FAQs About DCA In Crypto

Is DCA Good For Crypto?

DCA can be an effective strategy to acquire cryptocurrency without the infamously tough task of timing the market or the risk of unintentionally investing “a lump sum” at the market’s high. The key is picking an amount that is affordable and investing consistently, regardless of the asset’s price.


Is DCA good for crypto?

What Are The Best DCA Crypto Calculators?

By searching for information on the internet, you can easily find some of the best DCA Crypto Calculators, tools that help you calculate the investment amount after a long time. You could try DCA Crypto Calculator or dcaBTC. These tools are almost free and may be useful for your investments.  
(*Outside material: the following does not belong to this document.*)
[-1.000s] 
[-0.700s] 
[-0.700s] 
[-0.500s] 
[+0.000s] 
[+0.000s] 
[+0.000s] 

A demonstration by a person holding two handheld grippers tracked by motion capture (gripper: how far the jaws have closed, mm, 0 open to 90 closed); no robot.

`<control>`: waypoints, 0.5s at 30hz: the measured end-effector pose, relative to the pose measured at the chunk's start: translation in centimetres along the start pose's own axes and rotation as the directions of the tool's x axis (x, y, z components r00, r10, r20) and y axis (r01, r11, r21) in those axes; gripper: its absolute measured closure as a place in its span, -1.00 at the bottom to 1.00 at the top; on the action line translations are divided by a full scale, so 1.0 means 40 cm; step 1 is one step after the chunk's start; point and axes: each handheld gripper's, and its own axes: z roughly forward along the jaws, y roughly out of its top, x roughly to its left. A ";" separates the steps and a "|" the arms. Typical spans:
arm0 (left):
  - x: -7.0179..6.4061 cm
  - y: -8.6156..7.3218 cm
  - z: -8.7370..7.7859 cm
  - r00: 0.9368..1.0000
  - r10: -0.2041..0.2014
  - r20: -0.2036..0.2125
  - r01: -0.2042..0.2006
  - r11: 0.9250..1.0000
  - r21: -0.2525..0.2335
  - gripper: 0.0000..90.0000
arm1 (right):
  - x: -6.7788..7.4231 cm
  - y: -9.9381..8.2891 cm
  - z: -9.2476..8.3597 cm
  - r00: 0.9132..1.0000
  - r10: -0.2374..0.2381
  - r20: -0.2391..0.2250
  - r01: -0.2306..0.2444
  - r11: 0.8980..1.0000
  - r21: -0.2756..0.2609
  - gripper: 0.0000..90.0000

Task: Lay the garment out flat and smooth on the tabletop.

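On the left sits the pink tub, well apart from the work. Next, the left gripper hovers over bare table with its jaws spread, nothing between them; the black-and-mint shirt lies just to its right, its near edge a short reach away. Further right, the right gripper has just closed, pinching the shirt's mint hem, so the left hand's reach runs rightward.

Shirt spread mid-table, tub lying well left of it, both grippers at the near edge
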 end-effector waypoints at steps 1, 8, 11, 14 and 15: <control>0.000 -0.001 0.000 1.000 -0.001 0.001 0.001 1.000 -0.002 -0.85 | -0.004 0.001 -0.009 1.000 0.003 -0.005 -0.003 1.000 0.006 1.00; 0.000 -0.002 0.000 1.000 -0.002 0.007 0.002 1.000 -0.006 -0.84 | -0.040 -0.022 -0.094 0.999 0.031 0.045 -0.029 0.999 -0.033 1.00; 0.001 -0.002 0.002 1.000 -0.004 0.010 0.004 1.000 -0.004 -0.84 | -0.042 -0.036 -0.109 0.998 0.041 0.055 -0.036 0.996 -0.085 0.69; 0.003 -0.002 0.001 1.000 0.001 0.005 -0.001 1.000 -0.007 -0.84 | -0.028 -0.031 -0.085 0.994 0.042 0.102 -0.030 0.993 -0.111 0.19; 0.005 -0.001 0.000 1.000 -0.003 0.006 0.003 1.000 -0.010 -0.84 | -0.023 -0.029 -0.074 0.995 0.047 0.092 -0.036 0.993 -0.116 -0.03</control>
Is Dollar-Cost Averaging Crypto Safe?

Dollar-cost averaging on Bitcoin should be undertaken with considerable care and attention. Not all crypto will result in a favorable return on investment. Always conduct your own research (DYOR) before deciding to adopt the DCA investment approach for investing in crypto.

However, if you DYOR and invest in a durable cryptocurrency, the DCA technique is one of the safest investing strategies known in the game.

Wrapping Up

Dollar-cost averaging is a proven method for starting a position while reducing the impact of investment volatility. It entails breaking the investment into smaller portions and purchasing on a regular basis.

The primary advantage of employing this method is as follows. It is tough to time the market, and individuals who do not intend to actively monitor the markets might nevertheless invest in this manner.

Nevertheless, according to some naysayers, dollar-cost averaging might cause some investors to miss out on bull market returns. However, missing out on certain profits is not the end of the world; dollar-cost averaging remains a useful investment technique for many.